Foi nesse momento de luz, em que as alternativas não estavam tão claras, que ela resolveu iniciar um processo que sempre é companheiro de boas decisões: preparar um lanche. Enquanto preparava um sanduíche light de pão integral com minas e peito de peru recheado de óregano e pimenta, ela tinha tempo de simplesmente NÃO pensar, e NÃO pensar, era tudo que ela precisava para acalmar sua conturbada mente.

A conversa interna se iniciou como em todo processo meditativo:

[Josephine] - Qual a validade desse pão ... ? Eita, falta 1 dia só.
[Mente] - Vc pagou a conta de luz?
[Josephine] - Droga, que dia é hoje mesmo? Merda, a conta de luz tá vencida.
[Josephine] - Melhor lavar esse queijo ...
[Mente] - E se aquilo tudo era mentira? Convenhamos, pode ser mentira.
[Josephine] - Vou colocar mais, tô com mais fome hoje. Opa, tenho que me pesar antes desse lanche. E antes do copão de suco de caju.
[Mente] - Se engordar de novo, vai ser foda. Quantos gramas devem aumentar um sanduíche?
[Josephine] - Cala a boca, e me deixa só preparar meu sanduba e comer. Fica quieta. Eu não sou você e nós não somos Eu. Entendeu né. Shiii! Silêncio!

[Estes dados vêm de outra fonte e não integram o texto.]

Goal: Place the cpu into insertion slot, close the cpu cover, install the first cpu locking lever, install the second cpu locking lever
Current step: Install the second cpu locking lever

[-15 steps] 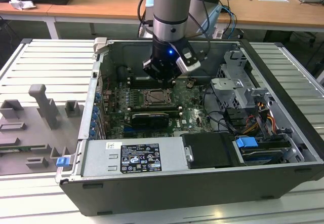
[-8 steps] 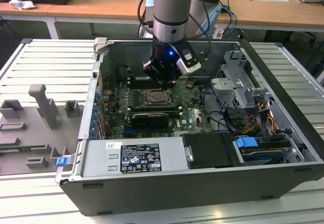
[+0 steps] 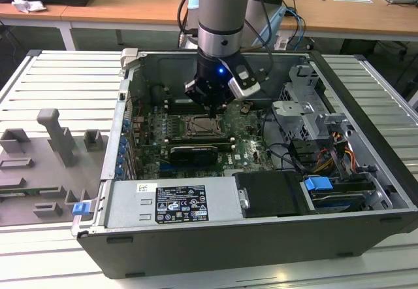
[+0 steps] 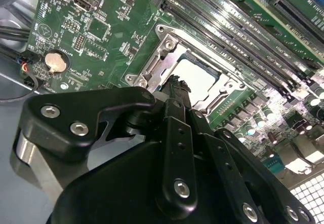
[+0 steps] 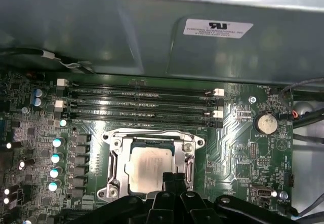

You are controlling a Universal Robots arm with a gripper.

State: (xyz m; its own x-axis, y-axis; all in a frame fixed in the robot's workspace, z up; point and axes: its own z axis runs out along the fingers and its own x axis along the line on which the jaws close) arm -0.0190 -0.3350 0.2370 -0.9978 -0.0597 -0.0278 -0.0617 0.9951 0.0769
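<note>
The cpu (image 5: 148, 164), a square chip with a silvery-beige top, lies in the insertion slot (image 5: 107, 139) on the green board; it also shows in the second wrist view as the cpu (image 4: 201, 80). The cpu cover (image 5: 115, 159), a thin metal frame, lies flat around the chip, which shows through its cut-out. My gripper (image 5: 172, 176) is shut with nothing in it. Its dark fingertips hover over the chip's edge nearest the wrist. In the exterior view my gripper (image 3: 211, 104) hangs inside the open computer case just above the socket (image 3: 201, 127).
Long memory slots (image 5: 142, 102) run beside the socket, with the case wall (image 5: 152, 31) behind them. A coin battery (image 5: 266, 123) sits nearby. A black expansion card (image 3: 192, 152), the power supply (image 3: 173, 201) and a drive cage (image 3: 307, 109) ring the socket. Grey fixtures (image 3: 55, 138) stand outside the case.
</note>
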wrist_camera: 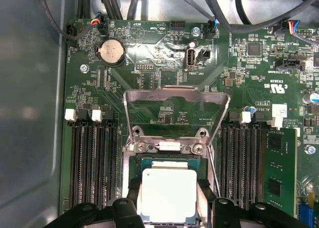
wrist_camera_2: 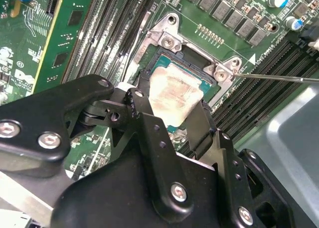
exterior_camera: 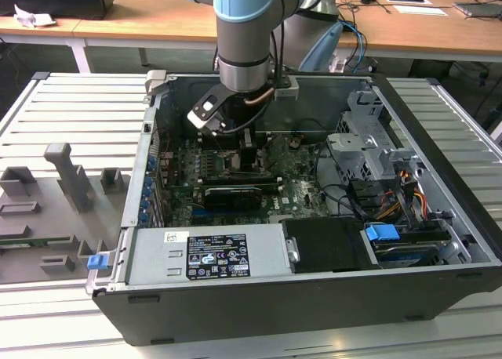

Ela sempre soube que a melhor forma de encontrar suas respostas era olhar pra si e criar um isolamento de si mesma, da mente, do eu e de todo o resto. Dessa forma ela se unia a um TODO, aos mosquitos, a terra, a árvore e a flor. Não ser nada, lhe dava a paz de se sentir partir de tudo, do todo.

Lá fora, os infectados. E não havia forma de distinguir uns dos outros. Partir, significava ir rumo ao desconhecido e estar sujeita a toda sorte de acontecimentos. Estar sujeita a toda sorte de mudança de planos e rumos de vida. Ficar era estar sujeita a não alcançar seus sonhos, estar sujeita a permanecer exatamente do jeito que está. E isso a aterrorizava.

Sanduíche pronto. Suco de caju para uma memória afetiva e infantil. TV ligada. Mesa arrumada. Mente após esporro.

Ela adormece após o lanche e sonha que tomou a melhor decisão. E tomou. É preciso sobreviver, e acreditar na melhor decisão é sempre uma forma de ir em frente.

Lá fora, raios e trovões. E mais decisões a serem tomadas.